Ketika gue sudah siap-siap pasrah pengen diseret aja, tiba-tiba ada pengumuman kalau es mau dilapisin lagi, jadi semua pengunjung harus keluar dulu dan menunggu...

"Yaahh... Padahal masih pengen lagi." kata gue. Maksud dibalik itu: "Akhirnya, daritadi kek pantat gue udah memar tauk."

Kita semua pulang dengan sangat capek, tapi juga dengan pengalaman yang lumayan seru. Waktu bersama teman mau sesakit dan sememalukan apapun itu, selalu waktu yang seru.

"Hhhh capek ya, tapi seru." kata gue kepada Celi yang sedang menyetir ketika sudah dekat dengan rumah gue.

"Iya, seru gue ngeliatin lu jatoh-jatoh gak jelas." balasnya, dan gue hanya bisa terdiam malu.

Terimakasih sudah membaca, sekarang gue sedang tergeletak di tempat tidur tidak mampu ngapa-ngapain lagi. Bahkan ngeflush toilet aja perlu tenaga yang cukup kuat. Dan lagi dengan tulang seperti ini, gue tetep harus latian nyetir. Oh that reminds me, that's a funny story too, I'll get to that later.

A.R.S.P
4:39 PM
2 hari sebelum taun baru.

Friday, December 25, 2015

Sorry I Love You

Ketika lo ingin menyukai seseorang atau sesuatu, tapi tidak berujung dengan ekspetasi lo... Ini cerita tentang bagaimana kadang suatu hal yang kau anggap buruk, namun sebenarnya tidak sepenuhnya... Buruk.

Sorry I Love You.
Itulah judul buku novel yang gue beli suatu hari di minimarket dekat rumah gue.
Entah kenapa waktu itu gue lagi gabut, jadi gue jalan kesana malam-malam, membeli sepotong eskrim dan novel yang seperti menghipnotis gue untuk membelinya.
Akhirnya dengan uang yang kebetulan ada, gue menukarkannya dengan buku tersebut.
Gue sengaja belum buka segelnya malam itu juga, tapi gue cukup gak sabaran.

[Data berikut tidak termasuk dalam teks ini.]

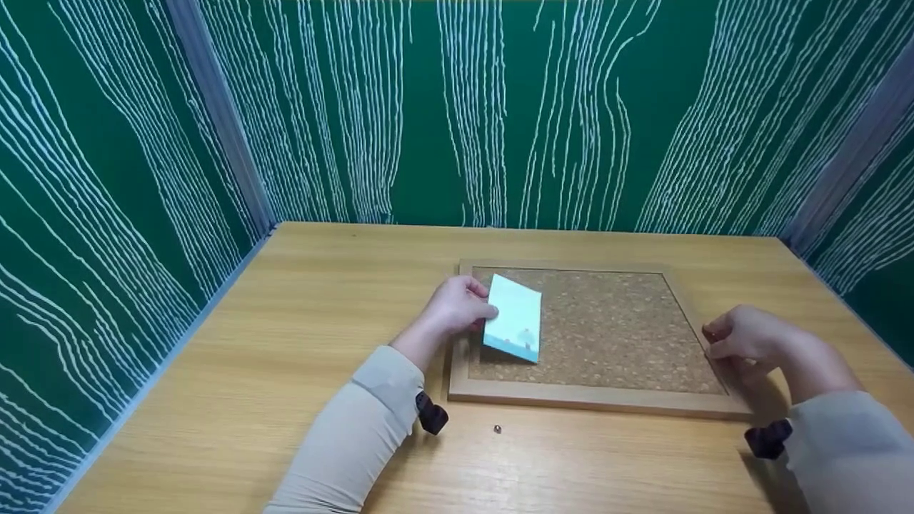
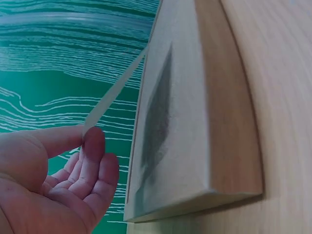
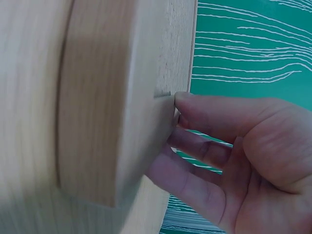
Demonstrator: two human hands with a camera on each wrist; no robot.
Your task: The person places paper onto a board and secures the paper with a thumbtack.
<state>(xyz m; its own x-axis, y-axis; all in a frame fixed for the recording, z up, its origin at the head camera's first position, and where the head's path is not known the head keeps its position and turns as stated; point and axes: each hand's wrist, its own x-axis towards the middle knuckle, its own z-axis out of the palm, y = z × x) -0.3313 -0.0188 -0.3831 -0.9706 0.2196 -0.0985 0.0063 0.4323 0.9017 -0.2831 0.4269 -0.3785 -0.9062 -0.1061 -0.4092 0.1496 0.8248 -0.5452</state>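
Observation:
A framed cork board (image 1: 600, 328) lies flat on the wooden table. My left hand (image 1: 464, 303) pinches the left edge of a small pale sheet of paper (image 1: 514, 314), which has a blue band along its lower side. In the left wrist view, the sheet (image 2: 114, 95) slants up from between thumb and finger and casts a shadow on the board. My right hand (image 1: 750, 343) is at the board's right side. Its thumb rests on the wooden frame (image 3: 151, 126), with the fingers curled at the outer edge.
On the table (image 1: 285, 343), in front of the board, sits a tiny shiny metal piece (image 1: 498, 429), too small to identify. Green panels (image 1: 428, 107) with white wavy lines stand behind and at both sides.

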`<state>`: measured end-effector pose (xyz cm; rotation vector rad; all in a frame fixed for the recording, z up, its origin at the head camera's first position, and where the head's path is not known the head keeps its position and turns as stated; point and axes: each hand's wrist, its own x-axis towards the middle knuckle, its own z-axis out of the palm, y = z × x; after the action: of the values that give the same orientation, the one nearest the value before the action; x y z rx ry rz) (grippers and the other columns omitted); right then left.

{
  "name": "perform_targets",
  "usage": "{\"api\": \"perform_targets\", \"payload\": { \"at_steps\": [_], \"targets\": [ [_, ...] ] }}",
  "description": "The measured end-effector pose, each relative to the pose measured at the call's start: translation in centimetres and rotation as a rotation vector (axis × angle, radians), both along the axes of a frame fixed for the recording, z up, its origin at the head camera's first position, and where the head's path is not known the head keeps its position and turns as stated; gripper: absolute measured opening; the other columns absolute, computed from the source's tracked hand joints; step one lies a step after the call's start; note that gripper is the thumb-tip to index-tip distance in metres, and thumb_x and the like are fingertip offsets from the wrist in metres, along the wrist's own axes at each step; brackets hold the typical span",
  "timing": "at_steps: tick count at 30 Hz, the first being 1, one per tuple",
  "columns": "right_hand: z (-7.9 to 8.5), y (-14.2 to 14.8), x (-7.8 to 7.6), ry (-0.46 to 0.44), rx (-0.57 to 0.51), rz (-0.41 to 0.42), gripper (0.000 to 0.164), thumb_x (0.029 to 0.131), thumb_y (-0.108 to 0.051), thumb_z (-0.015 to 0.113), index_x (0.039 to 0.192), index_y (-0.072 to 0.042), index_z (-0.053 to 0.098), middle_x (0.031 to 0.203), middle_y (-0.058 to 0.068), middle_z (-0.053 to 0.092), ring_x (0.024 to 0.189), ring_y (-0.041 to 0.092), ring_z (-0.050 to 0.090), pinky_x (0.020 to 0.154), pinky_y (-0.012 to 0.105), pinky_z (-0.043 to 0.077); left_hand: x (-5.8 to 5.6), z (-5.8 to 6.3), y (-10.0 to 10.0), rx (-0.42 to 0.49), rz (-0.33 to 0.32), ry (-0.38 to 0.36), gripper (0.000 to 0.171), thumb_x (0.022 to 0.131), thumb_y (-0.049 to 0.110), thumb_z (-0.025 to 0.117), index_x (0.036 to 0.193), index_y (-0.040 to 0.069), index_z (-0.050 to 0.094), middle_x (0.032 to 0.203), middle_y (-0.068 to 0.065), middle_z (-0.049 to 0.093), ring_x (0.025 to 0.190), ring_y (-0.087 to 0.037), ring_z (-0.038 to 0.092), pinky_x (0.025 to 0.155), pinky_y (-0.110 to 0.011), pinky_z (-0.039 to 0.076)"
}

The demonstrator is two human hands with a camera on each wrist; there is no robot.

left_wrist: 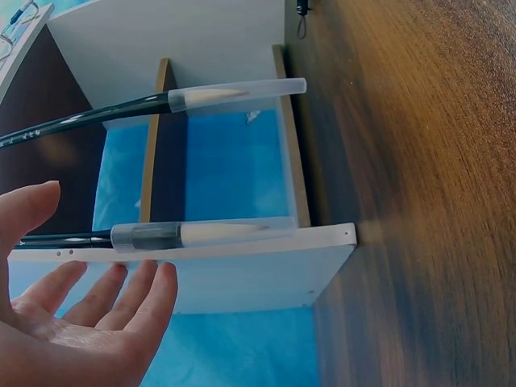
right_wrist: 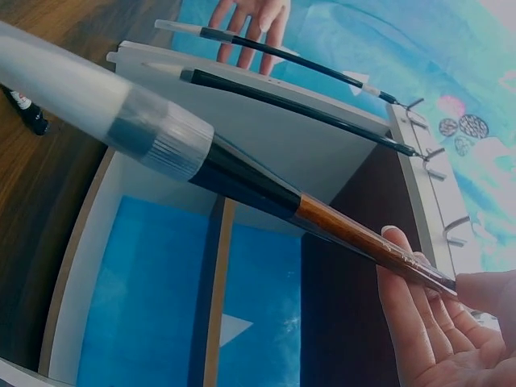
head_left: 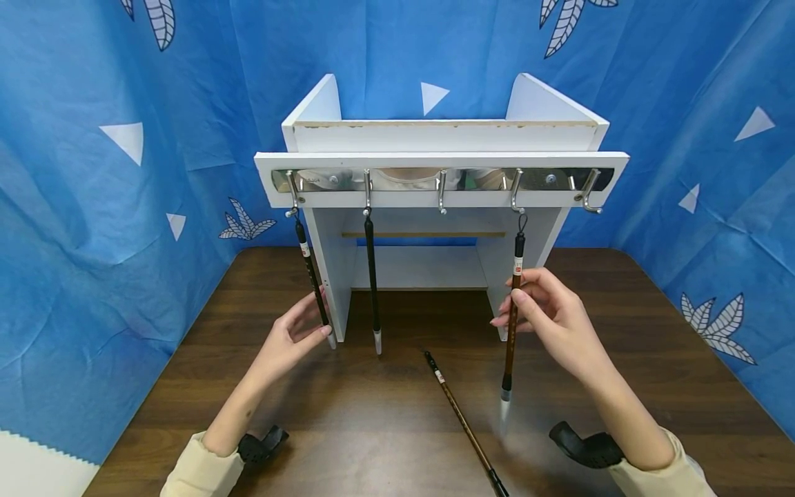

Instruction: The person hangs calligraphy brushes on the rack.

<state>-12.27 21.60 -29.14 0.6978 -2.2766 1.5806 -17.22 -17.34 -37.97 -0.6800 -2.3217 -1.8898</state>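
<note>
Brushes hung from the hook rail [head_left: 441,179] of a white shelf [head_left: 444,134] at the frame's center. The right hand [head_left: 553,321] pinched a brown brush [head_left: 512,324] hanging from the 4th hook, right of center. The left hand [head_left: 295,338], fingers relaxed and straight, touched the leftmost black brush [head_left: 310,276]. Another black brush [head_left: 371,276] hung beside it. 1 brush [head_left: 462,417] lay on the desk [head_left: 373,414], bottom center.

A shelf unit [head_left: 435,138] stands at the back of the surface [head_left: 652,359], a hook rail [head_left: 441,181] along its front. Three brushes hang from the rail: the left brush [head_left: 310,276], the second brush [head_left: 372,283] just right of it, and the right brush [head_left: 512,317] well apart. A loose brush [head_left: 462,421] lies on the surface in front, between them.
</note>
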Motion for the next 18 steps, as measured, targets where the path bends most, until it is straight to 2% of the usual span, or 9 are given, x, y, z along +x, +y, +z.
{"api": "perform_targets", "payload": {
  "at_steps": [18],
  "targets": [
    [0.62,-0.38,-0.16,0.018,-0.023,0.007,0.017,0.096,0.003,0.047,0.112,0.002,0.051,0.084,0.015,0.063,0.071,0.023,0.068,0.061,0.034,0.056,0.01,0.03,-0.09,-0.022,0.028,-0.035,0.062,0.089,0.001,0.060,0.144,-0.002,0.029,0.146,-0.019,0.031,0.127,-0.037,0.036,0.095,-0.040,0.041]
  ]
}}
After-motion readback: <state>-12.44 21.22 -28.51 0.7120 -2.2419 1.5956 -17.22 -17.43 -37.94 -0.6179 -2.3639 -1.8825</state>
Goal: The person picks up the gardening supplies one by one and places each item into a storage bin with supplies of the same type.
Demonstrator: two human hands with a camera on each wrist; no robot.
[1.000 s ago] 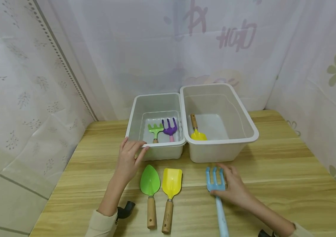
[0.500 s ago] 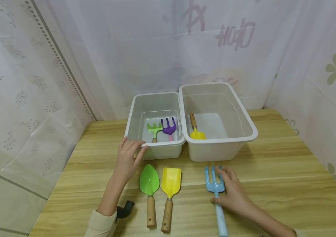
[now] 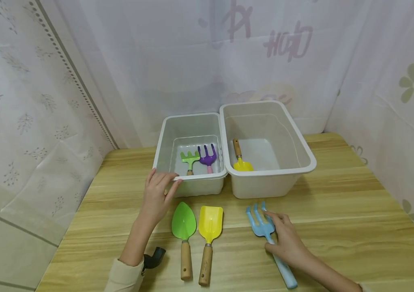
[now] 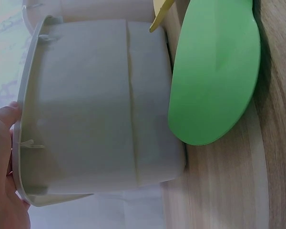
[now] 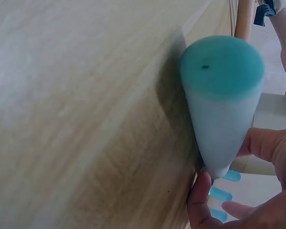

Esoknya hari Senin di sekolah, dan karena setiap hari Senin gue selalu datang pagi-pagi sekali, gue sendiri di kelas karena yang lain belum dateng. Tapi untungnya, gue punya buku yang baru gue beli semalem! Asik, jadi gak gabut deh, batin gue.

Gue membuka segel buku tersebut... Dan mulai membaca halaman pertama.

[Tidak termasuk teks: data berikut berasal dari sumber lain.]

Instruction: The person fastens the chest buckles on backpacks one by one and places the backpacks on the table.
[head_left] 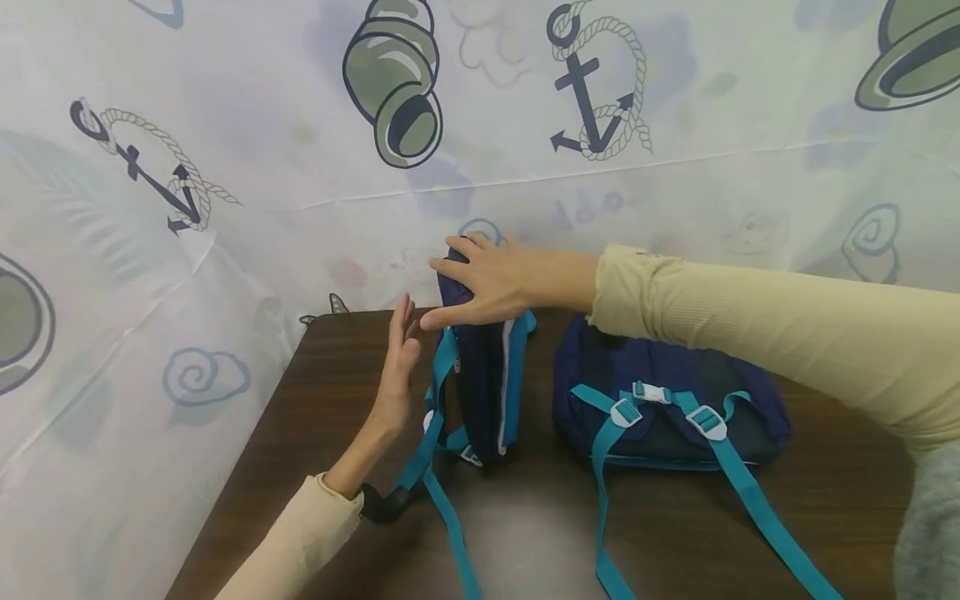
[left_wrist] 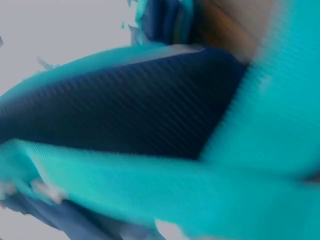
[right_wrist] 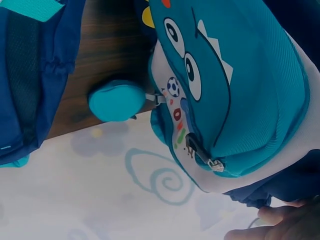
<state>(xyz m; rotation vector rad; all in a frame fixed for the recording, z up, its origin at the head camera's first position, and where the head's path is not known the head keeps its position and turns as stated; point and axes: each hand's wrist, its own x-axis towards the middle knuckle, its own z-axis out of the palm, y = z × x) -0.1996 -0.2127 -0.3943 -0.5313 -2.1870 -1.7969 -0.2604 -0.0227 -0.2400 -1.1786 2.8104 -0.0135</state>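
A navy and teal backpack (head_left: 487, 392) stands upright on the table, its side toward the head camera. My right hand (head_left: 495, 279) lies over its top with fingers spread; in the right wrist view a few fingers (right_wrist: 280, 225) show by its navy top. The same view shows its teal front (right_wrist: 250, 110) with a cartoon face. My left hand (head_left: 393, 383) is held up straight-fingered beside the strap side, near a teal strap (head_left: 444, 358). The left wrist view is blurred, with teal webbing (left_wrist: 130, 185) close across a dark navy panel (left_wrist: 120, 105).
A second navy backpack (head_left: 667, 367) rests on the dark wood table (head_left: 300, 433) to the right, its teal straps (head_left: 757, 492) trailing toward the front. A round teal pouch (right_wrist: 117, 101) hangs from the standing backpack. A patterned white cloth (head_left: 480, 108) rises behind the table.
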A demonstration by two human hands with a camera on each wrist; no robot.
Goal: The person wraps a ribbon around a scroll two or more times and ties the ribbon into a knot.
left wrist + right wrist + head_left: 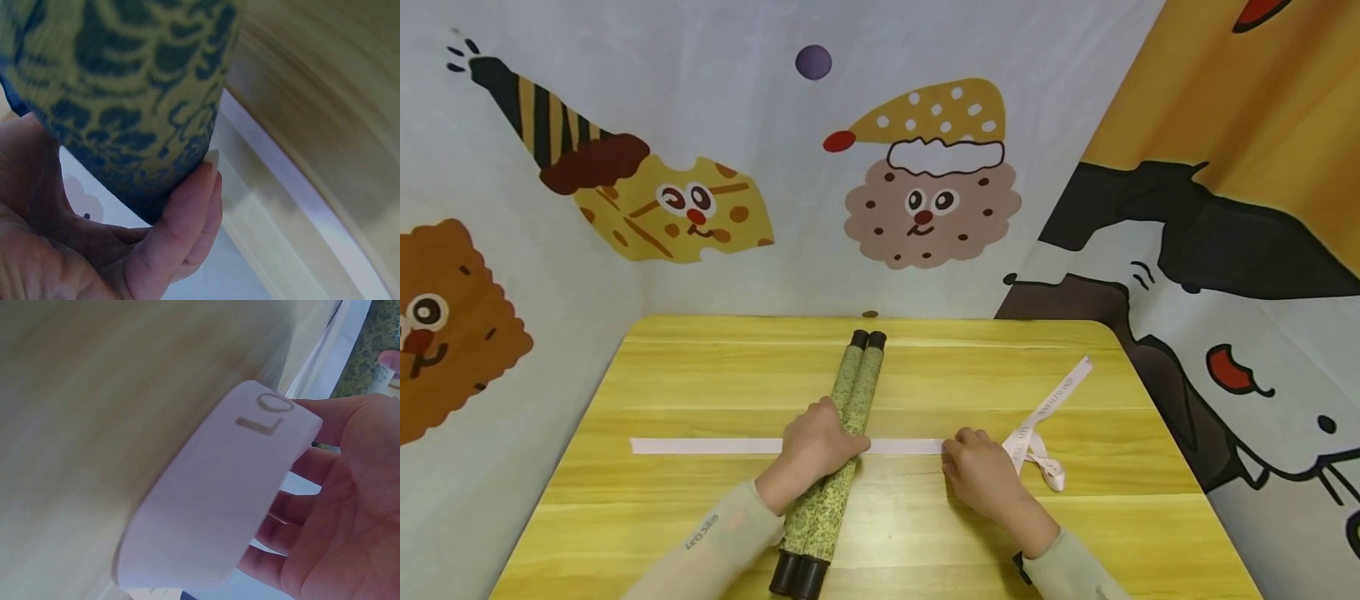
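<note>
A pair of rolled scrolls, green-yellow patterned with black end caps, lies side by side and slightly slanted. My left hand grips them around the middle; in the left wrist view the fingers curl against one patterned roll. A pale pink ribbon stretches straight across the table on both sides of the scrolls; my left hand hides the crossing. To the right, my right hand pinches the ribbon. In the right wrist view, the printed ribbon loops out from between thumb and fingers.
The ribbon's loose, printed tail twists and curls to the right of my right hand. Beneath everything is a yellow wood-grain table. A cartoon-printed cloth hangs behind the table and at its sides.
</note>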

Dan saat itu gue langsung tau.

Kalau gue sudah membuat suatu kesalahan...

Untuk seorang pembaca tulen seperti gue, pasti akan langsung peka dengan bahasa yang digunakan penulis pada halaman pertama akan mencerminkan halaman-halaman selanjutnya di keseluruhan buku itu.

Dan bahasanya itu...

Alay. Menandakan cerita novel itu akan menjadi norak.

Saat itu ada temen gue, Gusti, baru dateng. Gue langsung bilang ke dia, kalo gue baru aja menghabiskan uang untuk sesuatu yang tidak sebanding harganya.

"Haha iya, bahasanya alay banget. Ceritanya mirip drama-drama korea gitu lagi." ujarnya, makin menjelaskan.

Tapi kalian tau apa?
Gue dan juga Gusti, tetep ngelanjutin baca buku itu sampai habis.

Temen-temen sekelas gue menjadi saksi  raut wajah dan ekspresi gue yang selalu ke-jijian sama buku itu.

"Ngapain dilanjutin baca kalo jelek?" tanya Lanang saat dia melihat gue mencacimaki buku tersebut suatu hari.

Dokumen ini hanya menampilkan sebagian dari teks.